**PROBLEM DETAILS**
Copy every entry below exactly as it appears, leaving out the images.

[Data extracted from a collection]

——————————

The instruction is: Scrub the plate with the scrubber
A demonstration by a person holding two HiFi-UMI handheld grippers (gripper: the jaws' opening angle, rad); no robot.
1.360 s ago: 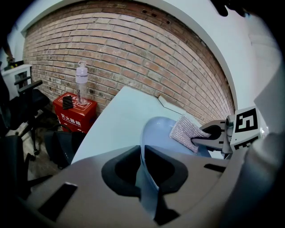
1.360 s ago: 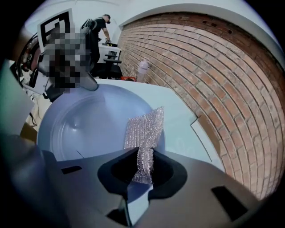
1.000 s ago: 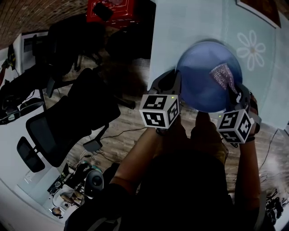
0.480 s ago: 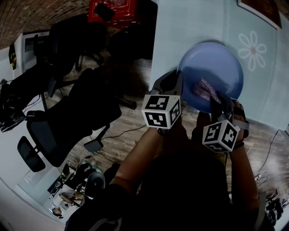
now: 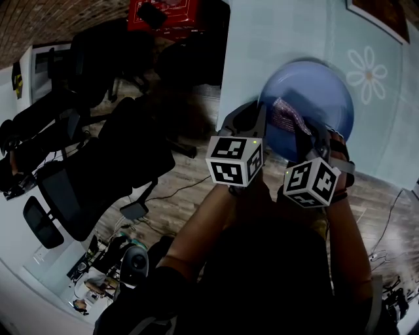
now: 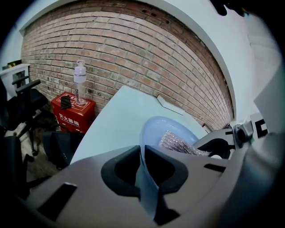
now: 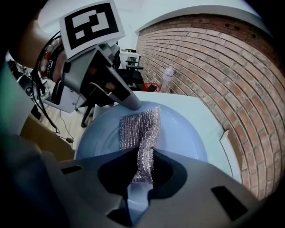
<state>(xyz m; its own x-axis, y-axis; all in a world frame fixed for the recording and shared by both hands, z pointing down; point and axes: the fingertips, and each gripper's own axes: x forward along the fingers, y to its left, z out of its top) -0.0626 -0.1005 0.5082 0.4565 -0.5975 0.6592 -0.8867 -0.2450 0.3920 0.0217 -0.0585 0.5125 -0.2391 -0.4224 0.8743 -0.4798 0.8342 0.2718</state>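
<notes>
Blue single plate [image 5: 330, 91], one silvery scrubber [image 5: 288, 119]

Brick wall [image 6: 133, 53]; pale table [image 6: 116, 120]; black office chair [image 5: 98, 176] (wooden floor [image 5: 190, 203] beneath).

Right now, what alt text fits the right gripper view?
The right tool pinches a silvery mesh scrubber lying against a round pale-blue plate, while the left tool clamps the plate's rim at upper left. A brick wall curves behind.

A red box [image 5: 160, 16], a clear bottle [image 6: 80, 82] on top, sits at 12 o'clock. Black chairs [image 5: 118, 157] stand at 9 o'clock. The pale bench [image 5: 275, 39] has a white flower [image 5: 366, 72] at 2 o'clock.
</notes>
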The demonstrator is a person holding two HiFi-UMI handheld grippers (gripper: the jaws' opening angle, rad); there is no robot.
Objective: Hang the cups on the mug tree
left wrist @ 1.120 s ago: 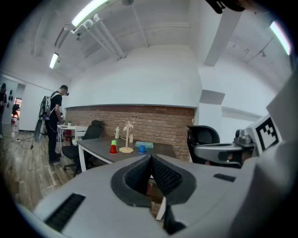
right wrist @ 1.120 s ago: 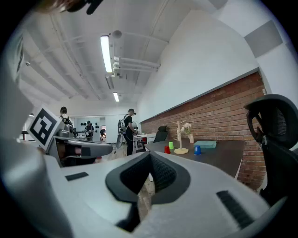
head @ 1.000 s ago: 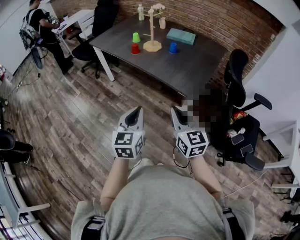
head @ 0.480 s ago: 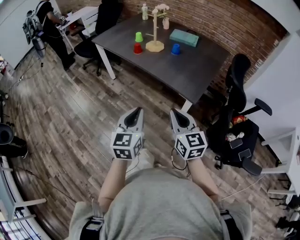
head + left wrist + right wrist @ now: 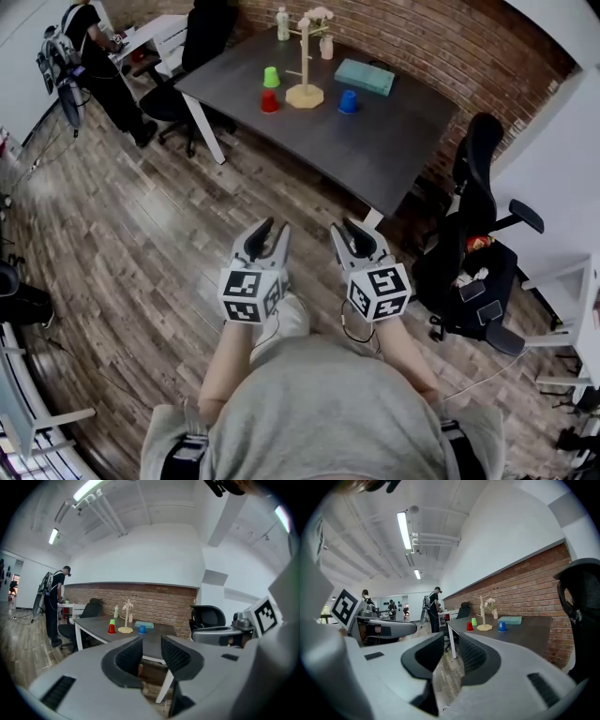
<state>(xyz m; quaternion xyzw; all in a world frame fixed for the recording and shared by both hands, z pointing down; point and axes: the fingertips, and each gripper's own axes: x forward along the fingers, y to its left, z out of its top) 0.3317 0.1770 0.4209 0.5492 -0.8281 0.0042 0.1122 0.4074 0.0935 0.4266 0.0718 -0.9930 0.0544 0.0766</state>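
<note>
Wooden mug tree (image 5: 304, 70) upright on dark table (image 5: 394, 141), green cup (image 5: 271, 76) and red cup (image 5: 269, 100) left of it, blue cup (image 5: 348, 101) right.

- A dark grey table (image 5: 375, 141) stands against a red brick wall (image 5: 450, 37).
- Wood-plank floor (image 5: 141, 234) spreads before the table.
- A black office chair (image 5: 473, 155) sits at the table's right end.
- Strip lights (image 5: 404, 529) glow on the white ceiling above.
</note>
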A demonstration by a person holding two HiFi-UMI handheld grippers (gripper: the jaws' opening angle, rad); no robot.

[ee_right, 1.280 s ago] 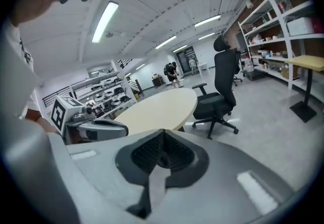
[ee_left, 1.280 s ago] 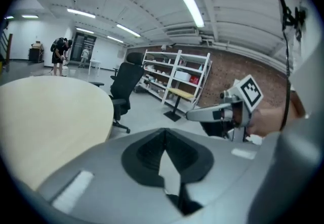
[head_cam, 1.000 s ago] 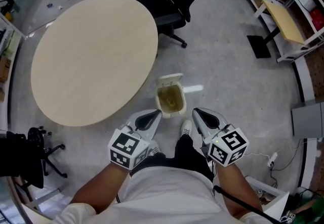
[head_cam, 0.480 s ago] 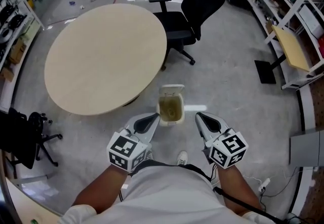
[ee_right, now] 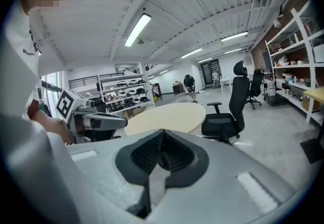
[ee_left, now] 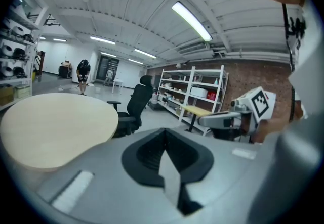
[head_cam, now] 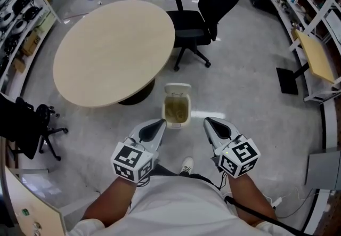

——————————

**SOLUTION FOR THIS EXERCISE**
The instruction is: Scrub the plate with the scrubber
A demonstration by a person holding two HiFi-UMI handheld grippers (gripper: the jaws' opening angle, rad); no robot.
1.360 s ago: 
1.360 s ago: 
1.000 s ago: 
0.480 s ago: 
now: 
now: 
now: 
<state>(xyz m; its own x-axis, y-axis; all in a world frame fixed for the recording and shared by both hands, z pointing down; point and axes: the fingertips, and each gripper's own axes: x forward along the fingers, y to its left, z out of its top) -0.0626 -0.1005 0.5082 0.4565 -0.5975 0.6592 -0.8867 -0.2450 0.3920 0.0217 -0.0585 0.5125 -0.2391 -0.4224 0.8743 -0.4798 0.8342 0.2718</state>
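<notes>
Blue single plate [image 5: 330, 91], one silvery scrubber [image 5: 288, 119]

Brick wall [image 6: 133, 53]; pale table [image 6: 116, 120]; black office chair [image 5: 98, 176] (wooden floor [image 5: 190, 203] beneath).

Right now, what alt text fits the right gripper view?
The right tool pinches a silvery mesh scrubber lying against a round pale-blue plate, while the left tool clamps the plate's rim at upper left. A brick wall curves behind.

A red box [image 5: 160, 16], a clear bottle [image 6: 80, 82] on top, sits at 12 o'clock. Black chairs [image 5: 118, 157] stand at 9 o'clock. The pale bench [image 5: 275, 39] has a white flower [image 5: 366, 72] at 2 o'clock.
</notes>
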The demonstrator is a person holding two HiFi-UMI handheld grippers (gripper: the jaws' opening angle, rad); there is no robot.
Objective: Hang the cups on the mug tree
left wrist @ 1.120 s ago: 
right wrist @ 1.120 s ago: 
head @ 1.000 s ago: 
head @ 0.480 s ago: 
head + left wrist + right wrist @ now: 
<state>(xyz m; quaternion xyzw; all in a world frame fixed for the recording and shared by both hands, z pointing down; point and axes: the fingertips, and each gripper's own axes: x forward along the fingers, y to its left, z out of its top) 0.3317 0.1770 0.4209 0.5492 -0.8281 0.0042 0.1122 0.4074 0.0935 0.4266 0.0718 -0.9930 0.0544 0.0766</state>
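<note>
Wooden mug tree (image 5: 304, 70) upright on dark table (image 5: 394, 141), green cup (image 5: 271, 76) and red cup (image 5: 269, 100) left of it, blue cup (image 5: 348, 101) right.

- A dark grey table (image 5: 375, 141) stands against a red brick wall (image 5: 450, 37).
- Wood-plank floor (image 5: 141, 234) spreads before the table.
- A black office chair (image 5: 473, 155) sits at the table's right end.
- Strip lights (image 5: 404, 529) glow on the white ceiling above.
</note>
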A demonstration by a person holding two HiFi-UMI handheld grippers (gripper: the jaws' opening angle, rad); no robot.

[ee_right, 1.280 s ago] 
[ee_left, 1.280 s ago] 
[head_cam, 1.000 s ago] 
[head_cam, 0.480 s ago] 
[ee_right, now] 
[ee_left, now] 
[head_cam, now] 

None of the exercise remains to be done.